Non ricordi il bianco… il bianco delle lenzuola, il bianco di quella mano che teneva la tua, il bianco del soffitto che fissavi sofferente, distrutta, mentre la vita scivolava dal tuo corpo nel dono più grande, e tu scivolavi nell’oblio…
Non ricordi, non puoi ricordare quelle parole che hanno reciso quel filo, linfa vitale, pensiero di madre, che ti avrebbe ricondotto fuori dalla nebbia in cui ti trovavi, incosciente.
E se quel filo non fosse stato reciso? E se una speranza, un appiglio, una debole traccia ti avesse nel tempo – quel tempo che tu non puoi percepire - ricondotta all’esterno, dove ogni cosa ha un nome, e quel nome fa male?

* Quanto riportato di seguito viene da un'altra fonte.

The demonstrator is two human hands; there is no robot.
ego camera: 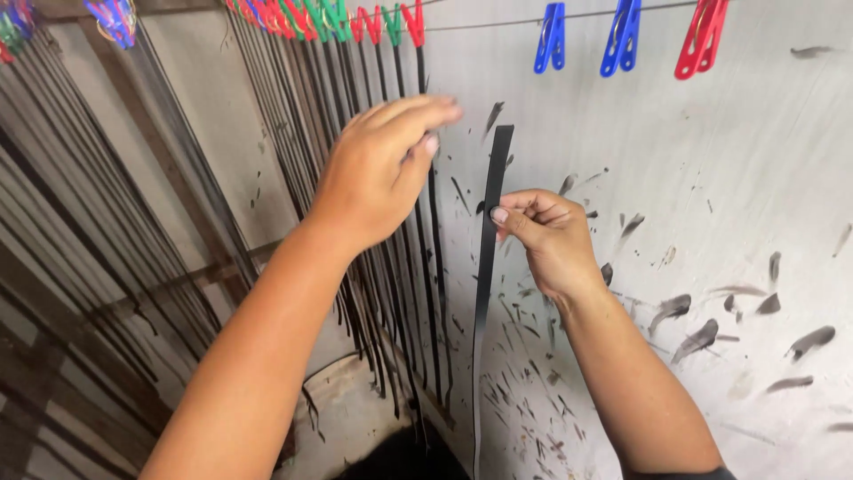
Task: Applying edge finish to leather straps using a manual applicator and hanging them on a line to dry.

“Il cimitero era avvolto dalla nebbia e lei vagava tra le lapidi consunte, cercando qualcosa e qualcuno. Era notte, una notte scura punteggiata di stelle, e una luna viola stava sorgendo all’orizzonte. Giunse ad un ponticello di terra fresca e fiancheggiato da boccioli appassiti. Nell’aria c’era un profumo balsamico e pungente misto al sentore della terra smossa di fresco.”
Marion Zimmer Bradley
“Exile’s song”

Attraverso gli occhi appannati la donna riconobbe il gioco di luci e ombre sulle pieghe lucenti del mantello di seta – grigio contro il grigio del mondo - dell’uomo che si era chinato, veloce, al suo fianco e le sfiorava il viso con le dita.
Compassione… quel sentimento che agli umani è dato, talvolta, di provare.
Da dove le veniva quel pensiero? Da dove, quella parola sconosciuta?
Alzò gli occhi spalancati, in pozze di oro colato che sembravano allargarsi ed invadere lo spazio normalmente riservato al bianco e al nero, e li fissò in quelli argentei di lui.
“Draco…” mormorò tremando, come se il suono di ogni singola lettera prosciugasse la forza dal suo corpo.
Forse avrebbe voluto ucciderla in quel momento, mettere fine alla sofferenza così atroce… e poi uccidere se stesso e raggiungerla, dovunque fosse quel luogo in cui dicono si riposi in eterno.
Forse avrebbe voluto abbracciarla, consolarla, baciare quel viso bianco come uno spettro fino a dargli un colore e una parvenza di vita…
Forse avrebbe voluto parlarle, chiederle perdono, in quel momento in cui sembrava quasi poter capire.
Forse avrebbe voluto fare tutto insieme, questo e altro. Ma non ne ebbe il tempo.
Lo schiantesimo lo colpì, secco e preciso al centro della schiena, mozzandogli il respiro e troncando ogni possibile grido. Il mantello frusciò contro le pietre ruvide del selciato, mentre lui collassava sul corpo di Sonja, facendole scudo e cercando di proteggerla. Come sempre.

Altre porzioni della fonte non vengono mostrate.